Yesterday I started rehearsing lines for a video about why the song from “La Traviata” was several notches below performance level, and that I was going to walk away from it, and how that was OK, because part of this project involves learning how to produce things that aren’t perfect and be OK with it.

Then I decided it was complete bullshit. I won’t leave it imperfect. I got back into that studio and parsed out those passages until I got them.

I’ve developed a twitch in my lower lip. It took a full day for it to go away.

March 10:

I developed an unhealthy curiosity about my teacher during high school, the one who molded me into a relentless competitor. I seem to have remembered she had some kind of awful story.

It was hard to find much about her; she occupied a very analog world. It was sad, really, that such a towering figure had left such a small trail in the modern world.

Then I saw some footnotes on her great tragedy: A trailblazing player, educated at the top school; a woman who was seated in symphonies where women had not been allowed, and then who partially lost her hearing after a terrible medical diagnosis.

My God, how it hurt me to recall that story.

I stewed in my own inability to play my song, and I stewed over my time with her.

I was a rotten teen. I regretted every moment that I pushed back at her. I regretted it for about 20 minutes.

Then I came around to a more grown-up view of things: She had been a debutante. She came from a world of cotillions and families who dressed and treasured their daughters. She had no way to comprehend how I lived and what I had to do to get by. She could have understood why I did not want to join her world, if only she had tried.

It was a mutual lack of compassion. I settled on that conclusion, and it didn’t hurt me to think about my time with her anymore.

March 11:

I played it.

After two days of hearing this song in my dreams, by God, I played it.

[Three weeks after starting.]

March 13:

I played it for the camera tonight, and it felt exactly like going into a lesson or an audition. You get “right-minded” for the opening, then your mind goes blank as the tempo flies, and it falls apart at the end.

I pushed the tempo. I didn’t give it the space it needs, which meant I wasn’t able to breathe.

I’ll shoot it again tomorrow. This time I’ll breathe.

March 14:

I’m not going to shoot again today.

Yesterday was show time, and the show didn’t go well. I did shoot enough to see whether yelling at the score makes any difference. Con grazia, my ass.

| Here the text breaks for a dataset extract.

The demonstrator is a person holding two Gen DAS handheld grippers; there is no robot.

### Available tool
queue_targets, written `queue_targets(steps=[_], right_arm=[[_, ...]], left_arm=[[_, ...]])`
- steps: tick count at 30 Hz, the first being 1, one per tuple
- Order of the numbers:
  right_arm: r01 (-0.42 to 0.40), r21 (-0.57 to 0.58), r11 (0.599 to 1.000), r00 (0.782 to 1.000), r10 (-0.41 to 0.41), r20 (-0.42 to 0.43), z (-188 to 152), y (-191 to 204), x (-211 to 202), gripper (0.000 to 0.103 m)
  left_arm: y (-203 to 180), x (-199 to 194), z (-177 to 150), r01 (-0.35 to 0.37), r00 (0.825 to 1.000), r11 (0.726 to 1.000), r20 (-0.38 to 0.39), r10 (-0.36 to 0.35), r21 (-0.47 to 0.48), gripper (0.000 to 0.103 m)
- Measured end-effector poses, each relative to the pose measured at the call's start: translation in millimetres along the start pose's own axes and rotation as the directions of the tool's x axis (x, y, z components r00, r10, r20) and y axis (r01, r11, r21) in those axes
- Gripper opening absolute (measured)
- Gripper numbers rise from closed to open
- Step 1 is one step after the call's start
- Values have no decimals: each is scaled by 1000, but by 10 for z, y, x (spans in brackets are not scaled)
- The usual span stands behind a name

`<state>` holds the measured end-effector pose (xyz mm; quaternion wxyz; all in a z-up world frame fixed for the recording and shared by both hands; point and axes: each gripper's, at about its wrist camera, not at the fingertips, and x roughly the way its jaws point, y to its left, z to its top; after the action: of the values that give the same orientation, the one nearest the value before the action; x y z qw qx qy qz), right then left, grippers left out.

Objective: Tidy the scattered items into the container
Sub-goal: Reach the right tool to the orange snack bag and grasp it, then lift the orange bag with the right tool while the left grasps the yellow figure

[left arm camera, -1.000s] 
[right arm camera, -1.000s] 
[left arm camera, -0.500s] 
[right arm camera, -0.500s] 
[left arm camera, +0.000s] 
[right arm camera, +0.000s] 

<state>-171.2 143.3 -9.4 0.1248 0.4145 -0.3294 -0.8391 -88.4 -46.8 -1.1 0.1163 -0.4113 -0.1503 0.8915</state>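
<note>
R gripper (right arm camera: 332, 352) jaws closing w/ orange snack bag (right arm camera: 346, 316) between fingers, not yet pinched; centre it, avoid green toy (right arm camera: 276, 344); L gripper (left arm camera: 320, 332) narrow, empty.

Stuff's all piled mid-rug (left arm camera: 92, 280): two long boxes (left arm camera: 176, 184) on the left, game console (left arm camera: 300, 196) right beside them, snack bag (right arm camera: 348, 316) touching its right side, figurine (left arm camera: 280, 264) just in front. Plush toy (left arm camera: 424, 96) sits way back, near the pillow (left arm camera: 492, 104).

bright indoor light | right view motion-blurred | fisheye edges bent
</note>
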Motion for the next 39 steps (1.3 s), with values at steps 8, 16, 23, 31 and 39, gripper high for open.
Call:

My playing sessions alternate in quality; one good, then one bad. You need to leverage that. In the future, don’t shoot on the bad days.

March 16:

All right, so I went back in there and tried to play it for the camera again. This time, I didn’t dress. I didn’t stand. I didn’t introduce any of the trappings of performance. The key here: I played it best when the camera was off, so I needed to duplicate those conditions.

I played it. I haven’t reviewed the tape (and I won’t, for now), but it felt like I hit the standard that I wanted.

What’s really strange here: I can’t tell what I can do. I look at a piece of music and say, “Yeah, I can play that. No double stops. No big chromatic runs.” I forget what goes into it. With the Verdi, the layers of interpretation drove the last stake through it.

My terrible realization:

This is why the teachers never wanted us to listen to a piece. You could get lost reaching for musical interpretation without having first built the skills.

Conclusion from this experience: I’m reading musical scores with the eyes of an advanced player at 20 or 21, but I’m coming in with the skills of a 15-year-old. Of course, in three weeks of solid practice, I jumped from where I was at 10 to the point of early competition level. It was a four- or five-year leap.

I’ll come back and play this piece again. I’m not done.

March 25:

I’m surprised by how little I want to play.

The Verdi just mowed me over. It’s clear that I’m making the same mistakes in my approach and doing the same things I’ve always done. I played a children’s song, got overconfident and went after something way over my head. (Yeah, I played it, too, but it came at a pretty high price.)

I played today, and it was OK. I have to remember, the practice sessions alternate. One good. One bad. It’s very predictable.

I also managed to play without ending up crippled with pain. Don’t forget: You’ve got to get out the ice pack every single time and numb that neck down, or you’ll never play again.

The fear of physically not being able to play is keeping me away.

March 28:

I played the Bach last night. Got into the dirt with it. Walked away without pain — no pain last night, no pain this morning.

The Bach is going so well, I feel like I’m headed for the Vivaldi Concerto, knowing full well that there’s no way I can play that thing.

March 31:

Another great practice session. I’ve played two nights in a row now, and haven’t ended up with crippling pain.

Here’s what’s strange: I’m playing in the upper registers, and it’s . . . not terrible? I remember how hard it was to get those sky-high notes the first time, but, once again, I’m having this strange experience — not of learning, but of remembering. Could this skill really have been that hard-wired? That was certainly the goal of my teachers.

Maybe the high notes are coming easily because it was the last thing I learned. That’s entirely possible.

Nonetheless, I still feel like I’m doing a lot of slop playing, and that I’m not going about this in a systematic matter.

April 5:

Practice went very well last night. Arpeggios sounded incredible. I’m running four-string exercises flawlessly. I’m still afraid to go back in the room and play the Bach.

April 9:

I feel like I can play again.

Let’s keep in touch! Follow the journey of the Reckless Violinist with my news letter here: Rebecca Raney (ck.page)

Newsletter link: Rebecca Raney (ck.page)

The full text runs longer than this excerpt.